Google: Organizing the World’s Information… and Loving It!

| -Uncategorized

The Google recruitment talk was given by John Abd-El-Malek
(jam@google.com, abdelMAHLik). Other engineers were also around for
the question and answer: Amit Agarwal, Tim James, Jon McAlister, Peter
Szulczewski, Joel Zacaharias. There were two women from HR whose names
I didn’t catch.

Google’s mission statement is to organize the world’s information and
make it universally accessible and useful. The presentation covered
the following points:

– build systems for scalability
– harness the power of data
– innovating new applications
– managing fast-paced growth
– looking ahead to the future

Google works on a massive scale

Google faces the following challenges:

– hardware and networking: build a basic computing platform with low cost
– big distributed systems: create reliable systems from many individual machines
– algorithms, data structures: process data efficiently and flexibly
– machine learning, information retrieval: improve quality of search by analyzing lots of data
– user interfaces: design effective ui for search and other products

Large data set, simple structure. Key insight: Google works
with large data sets with simple structure. For example, web page
repositories, query logs, status records from thousands of machines,
source code control and software build records, etc. These aren’t
stored in SQL databases because they’re too large for DBMSes
(terabytes of data!) and they don’t need the full complexity of a
DBMS.

Simple statistical analysis. Often, analyses of data tend to be
simple. General statistical analysis often only requires computing
small number of statistics, then performing more complex operations
using only these statistics. For example, if we’re trying to find the
most popular query, we don’t need to check all the queries.

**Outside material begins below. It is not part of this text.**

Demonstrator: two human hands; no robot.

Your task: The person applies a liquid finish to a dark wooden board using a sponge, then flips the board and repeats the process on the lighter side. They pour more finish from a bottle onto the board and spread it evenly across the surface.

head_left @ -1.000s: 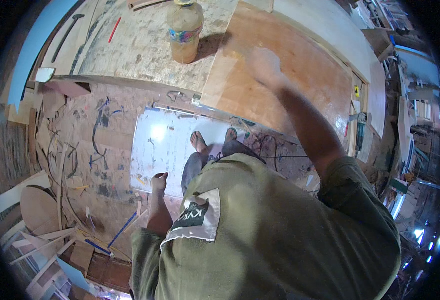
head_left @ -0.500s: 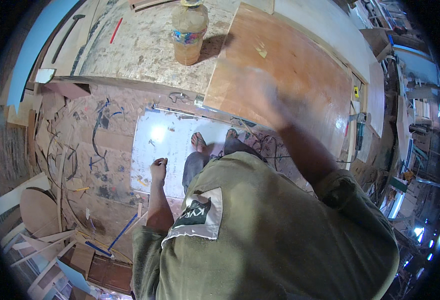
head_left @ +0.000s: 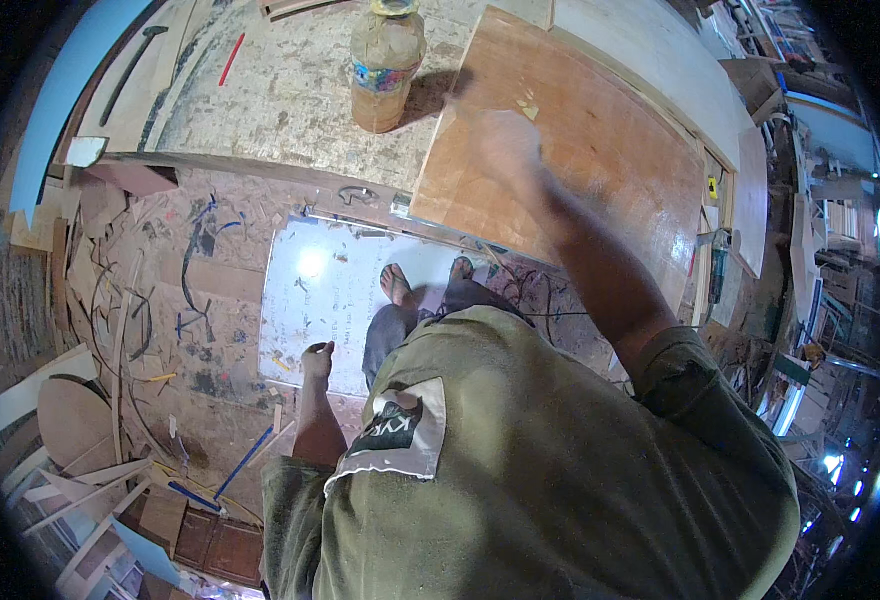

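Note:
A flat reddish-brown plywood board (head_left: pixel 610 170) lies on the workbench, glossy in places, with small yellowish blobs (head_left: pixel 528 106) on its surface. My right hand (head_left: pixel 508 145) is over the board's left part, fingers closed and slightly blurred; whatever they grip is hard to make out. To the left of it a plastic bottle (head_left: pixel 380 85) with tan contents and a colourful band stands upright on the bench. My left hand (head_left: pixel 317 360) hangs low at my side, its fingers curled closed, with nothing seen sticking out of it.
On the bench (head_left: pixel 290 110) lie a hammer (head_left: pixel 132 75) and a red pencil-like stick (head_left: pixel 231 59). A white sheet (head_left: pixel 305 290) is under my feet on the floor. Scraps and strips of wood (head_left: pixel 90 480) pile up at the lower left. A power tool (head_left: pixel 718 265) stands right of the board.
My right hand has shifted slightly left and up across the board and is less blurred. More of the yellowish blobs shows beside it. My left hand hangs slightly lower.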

Data as a sequence of records. For commutative operations,
record order is irrelevant (example: addition). For associative
operations, aggregation order is irrelevant (example: finding the
maximum). This allows you to write parallel programs to take advantage
of Google’s distributed computing power. For example, consider a week
of code submissions. This short program calculates the minute for one
entry and emits an instruction to add one to the record for that
minute. The emit statements are delivered to an aggregator, which then
combines the results into a graph. (As you can see, we do have weekends.)

(Demo followed by a totally awesome video of query traffic represented
as points of light on a map of the Earth.)

Harnessing the power of data

The conventional wisdom is that given an order of magnitude increase
in computational power, you can solve previously impractical problems.

Google’s insight: Given an order of magnitude increase in data, you
can solve previously unsolvable problems!

It’s not just about getting a more robust solution. Some methods that
appear to fail with limited data works with much larger data sets.

Consider spelling correction. The old way was to use a
lexicon/dictionary – 100k words. This allows you to suggest correction
words that have a short edit distance from unrecognized words. What’s
the challenge? Proper names, which are rarely in lexicons. Example:
Kofi Annan.

The set of terms on web is much larger than standard lexicons and
changes regularly. People misspell queries, even popular ones such as
“britney spears”. Dictionary-based spelling correction has problems
with context.

(Points out funny contrast between britney spears and briney spears (asparagus).)

Solution? Use the web as a contextual lexicon. Find misspellings based
on contextual usage on web. Build a probabilistic model of term
spellings. Context is key.

You can also find interesting patterns in data. For example, here are
the most popular queries from the past few Januarys. (Points out
Superbowl, points out one year when Janet Jackson and “superbowl
halftime” topped the Google queries.)

Innovations

Google Maps

Example: Google Maps. Revolutionary update because it’s dynamic, clean rendering. Open API for developers.

Making it all work

– Plenty of crazy hacks to make it work across browsers
– Mozilla/Safari/Opera don’t support vector markup. Draw driving directions on server in a PNG image and overlay it
– IE does not support alpha transparency in PNGs. Use a little known ActiveX control that’s enabled by default
– Safari and Opera don’t suppot parsing XML strings, so we wrote an XML parser in JavaScript (no joke)

The benefit of DHTML: Simple API

– Putting map on page requires only two lines of JavaScript:
– Initially designed to integrate
– Developers figured this out before we published API

http://www.scipionus.com/katrina.html . Wow. Leaving messages overlaid on a map. Good idea.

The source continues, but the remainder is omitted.